▶ [Task goal]: From the entries below, write out exactly the lines between the line holding "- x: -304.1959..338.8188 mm" and the line holding "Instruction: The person", inclusive, excluding any pictures.
Records: Begin
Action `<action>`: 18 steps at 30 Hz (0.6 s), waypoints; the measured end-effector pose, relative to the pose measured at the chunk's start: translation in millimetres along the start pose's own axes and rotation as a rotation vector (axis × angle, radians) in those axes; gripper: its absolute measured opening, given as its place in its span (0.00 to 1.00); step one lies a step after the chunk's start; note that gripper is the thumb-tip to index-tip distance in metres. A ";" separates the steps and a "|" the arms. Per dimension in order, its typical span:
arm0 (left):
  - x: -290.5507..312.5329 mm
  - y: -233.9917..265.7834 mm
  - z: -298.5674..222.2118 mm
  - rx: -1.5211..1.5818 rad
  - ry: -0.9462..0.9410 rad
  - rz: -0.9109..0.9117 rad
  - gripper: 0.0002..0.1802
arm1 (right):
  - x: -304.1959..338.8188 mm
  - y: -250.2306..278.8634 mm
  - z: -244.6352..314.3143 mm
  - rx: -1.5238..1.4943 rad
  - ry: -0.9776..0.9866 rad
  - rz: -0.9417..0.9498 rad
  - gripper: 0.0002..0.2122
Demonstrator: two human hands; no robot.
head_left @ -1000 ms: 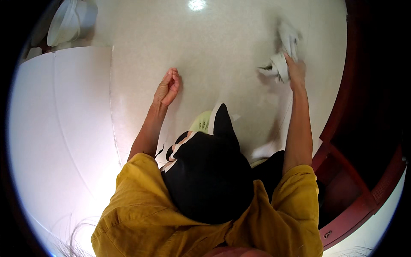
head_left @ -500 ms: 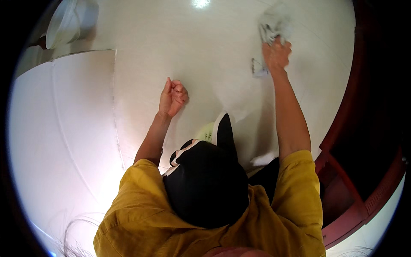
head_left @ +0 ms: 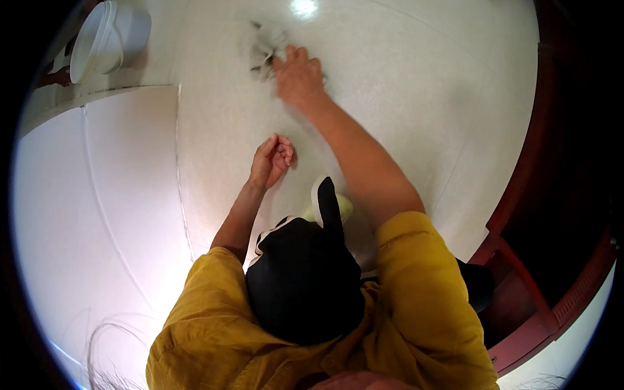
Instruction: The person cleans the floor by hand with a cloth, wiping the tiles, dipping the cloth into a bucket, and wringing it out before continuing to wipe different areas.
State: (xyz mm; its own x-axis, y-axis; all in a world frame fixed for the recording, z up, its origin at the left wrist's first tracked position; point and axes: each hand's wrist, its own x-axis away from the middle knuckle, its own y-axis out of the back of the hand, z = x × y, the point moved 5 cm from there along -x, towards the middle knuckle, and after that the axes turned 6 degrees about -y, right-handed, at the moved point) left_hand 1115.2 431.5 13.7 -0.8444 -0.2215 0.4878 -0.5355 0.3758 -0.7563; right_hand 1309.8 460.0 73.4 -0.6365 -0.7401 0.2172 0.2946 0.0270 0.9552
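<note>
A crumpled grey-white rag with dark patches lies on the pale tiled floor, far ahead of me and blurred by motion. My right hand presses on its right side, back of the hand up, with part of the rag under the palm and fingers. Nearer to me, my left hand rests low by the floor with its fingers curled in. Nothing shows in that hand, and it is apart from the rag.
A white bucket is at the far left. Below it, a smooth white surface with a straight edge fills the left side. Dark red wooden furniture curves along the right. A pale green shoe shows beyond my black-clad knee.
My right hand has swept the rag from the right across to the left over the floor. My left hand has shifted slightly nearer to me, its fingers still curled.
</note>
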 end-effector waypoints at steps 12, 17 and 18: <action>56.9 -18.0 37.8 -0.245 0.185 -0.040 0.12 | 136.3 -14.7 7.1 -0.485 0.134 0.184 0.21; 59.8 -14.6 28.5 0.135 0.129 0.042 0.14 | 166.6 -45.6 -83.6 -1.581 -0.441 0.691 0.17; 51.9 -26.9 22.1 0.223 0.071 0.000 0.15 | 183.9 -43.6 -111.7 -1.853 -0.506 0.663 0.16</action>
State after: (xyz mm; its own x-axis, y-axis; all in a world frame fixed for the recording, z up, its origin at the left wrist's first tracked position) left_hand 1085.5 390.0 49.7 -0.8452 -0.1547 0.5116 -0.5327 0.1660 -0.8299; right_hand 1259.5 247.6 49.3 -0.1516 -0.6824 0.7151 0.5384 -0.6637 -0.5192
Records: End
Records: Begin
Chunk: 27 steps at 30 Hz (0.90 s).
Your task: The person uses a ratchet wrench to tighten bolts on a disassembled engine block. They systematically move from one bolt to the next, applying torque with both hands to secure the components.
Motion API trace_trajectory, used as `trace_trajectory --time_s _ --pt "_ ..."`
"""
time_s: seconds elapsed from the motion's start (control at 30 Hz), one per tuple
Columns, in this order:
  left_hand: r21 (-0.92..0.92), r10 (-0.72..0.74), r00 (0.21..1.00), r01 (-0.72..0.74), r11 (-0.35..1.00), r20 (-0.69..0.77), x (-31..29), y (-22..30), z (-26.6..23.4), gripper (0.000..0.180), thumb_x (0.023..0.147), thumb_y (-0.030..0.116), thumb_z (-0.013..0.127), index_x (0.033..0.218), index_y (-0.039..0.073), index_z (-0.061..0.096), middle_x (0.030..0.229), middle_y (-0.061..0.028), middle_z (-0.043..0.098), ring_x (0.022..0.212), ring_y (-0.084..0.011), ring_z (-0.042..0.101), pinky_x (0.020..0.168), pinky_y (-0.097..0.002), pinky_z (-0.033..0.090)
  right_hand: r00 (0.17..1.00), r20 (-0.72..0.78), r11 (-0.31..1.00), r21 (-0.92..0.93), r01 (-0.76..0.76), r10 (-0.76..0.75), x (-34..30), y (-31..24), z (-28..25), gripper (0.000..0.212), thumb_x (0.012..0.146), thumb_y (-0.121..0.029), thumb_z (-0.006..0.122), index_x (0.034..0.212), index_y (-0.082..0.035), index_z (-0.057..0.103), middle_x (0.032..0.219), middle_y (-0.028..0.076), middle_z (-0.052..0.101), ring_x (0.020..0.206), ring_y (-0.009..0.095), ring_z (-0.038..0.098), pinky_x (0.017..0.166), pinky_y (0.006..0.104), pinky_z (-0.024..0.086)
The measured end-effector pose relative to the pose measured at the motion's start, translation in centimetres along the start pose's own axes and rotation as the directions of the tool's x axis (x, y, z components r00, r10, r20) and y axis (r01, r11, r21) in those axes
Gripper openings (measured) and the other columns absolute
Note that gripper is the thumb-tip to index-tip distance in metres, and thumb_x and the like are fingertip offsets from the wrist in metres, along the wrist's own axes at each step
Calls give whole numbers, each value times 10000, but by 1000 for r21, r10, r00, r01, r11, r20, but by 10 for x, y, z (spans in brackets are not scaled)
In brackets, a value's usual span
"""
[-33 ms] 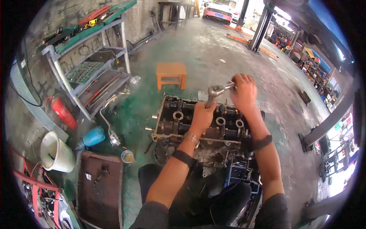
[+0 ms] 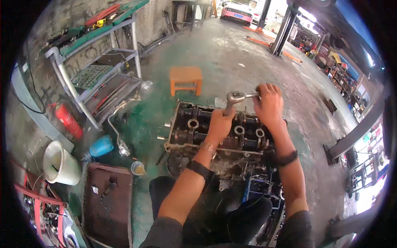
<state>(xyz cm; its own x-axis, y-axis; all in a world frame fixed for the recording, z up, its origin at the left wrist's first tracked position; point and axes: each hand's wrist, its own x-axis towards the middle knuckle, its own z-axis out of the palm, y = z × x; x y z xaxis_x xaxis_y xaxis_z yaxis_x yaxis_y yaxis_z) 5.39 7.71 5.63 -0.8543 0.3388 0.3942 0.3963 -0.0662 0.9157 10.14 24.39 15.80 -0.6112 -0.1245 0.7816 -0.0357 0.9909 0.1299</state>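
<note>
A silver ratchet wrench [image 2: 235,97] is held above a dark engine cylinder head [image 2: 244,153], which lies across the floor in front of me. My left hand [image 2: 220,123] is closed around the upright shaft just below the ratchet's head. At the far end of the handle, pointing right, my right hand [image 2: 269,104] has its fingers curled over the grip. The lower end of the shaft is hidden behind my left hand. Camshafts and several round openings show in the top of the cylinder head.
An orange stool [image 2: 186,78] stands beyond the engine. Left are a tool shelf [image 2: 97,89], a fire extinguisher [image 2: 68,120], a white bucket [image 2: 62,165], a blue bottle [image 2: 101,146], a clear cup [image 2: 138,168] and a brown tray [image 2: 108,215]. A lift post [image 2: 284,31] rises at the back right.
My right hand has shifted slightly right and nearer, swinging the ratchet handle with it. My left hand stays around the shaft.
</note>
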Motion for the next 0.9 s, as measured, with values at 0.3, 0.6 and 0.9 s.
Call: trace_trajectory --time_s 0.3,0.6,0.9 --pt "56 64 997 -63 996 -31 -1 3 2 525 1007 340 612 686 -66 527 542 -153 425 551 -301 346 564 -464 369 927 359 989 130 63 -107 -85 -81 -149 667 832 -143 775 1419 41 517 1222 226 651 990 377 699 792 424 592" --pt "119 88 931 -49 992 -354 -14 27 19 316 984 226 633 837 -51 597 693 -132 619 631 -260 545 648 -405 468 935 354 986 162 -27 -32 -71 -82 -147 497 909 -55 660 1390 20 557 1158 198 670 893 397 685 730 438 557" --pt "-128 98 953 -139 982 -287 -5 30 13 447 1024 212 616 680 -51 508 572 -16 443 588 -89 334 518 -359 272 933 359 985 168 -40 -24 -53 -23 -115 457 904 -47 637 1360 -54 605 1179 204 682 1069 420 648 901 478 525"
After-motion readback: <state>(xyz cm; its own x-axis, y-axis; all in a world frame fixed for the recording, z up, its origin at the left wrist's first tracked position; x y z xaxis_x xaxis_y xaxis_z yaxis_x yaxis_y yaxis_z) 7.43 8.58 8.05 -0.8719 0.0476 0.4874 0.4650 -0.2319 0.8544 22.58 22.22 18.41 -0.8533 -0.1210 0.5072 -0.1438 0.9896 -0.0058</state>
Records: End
▶ [Your solution]:
  - x: -304.1959..338.8188 mm
  - y: -250.2306..278.8634 mm
  - z: -244.6352..314.3143 mm
  - rx: -1.5238..1.4943 rad
  - ry: -0.9776..0.9866 rad
  - rz: -0.9417..0.9498 rad
  - gripper: 0.0002..0.2122
Demonstrator: two human hands; no robot.
head_left @ -1000 ms: 
head_left @ -500 ms: 
head_left @ +0 ms: 
Instruction: The person cleans the floor by hand with a cloth, wiping the tiles, dipping the cloth into a bucket, and wringing it out before continuing to wipe different areas.

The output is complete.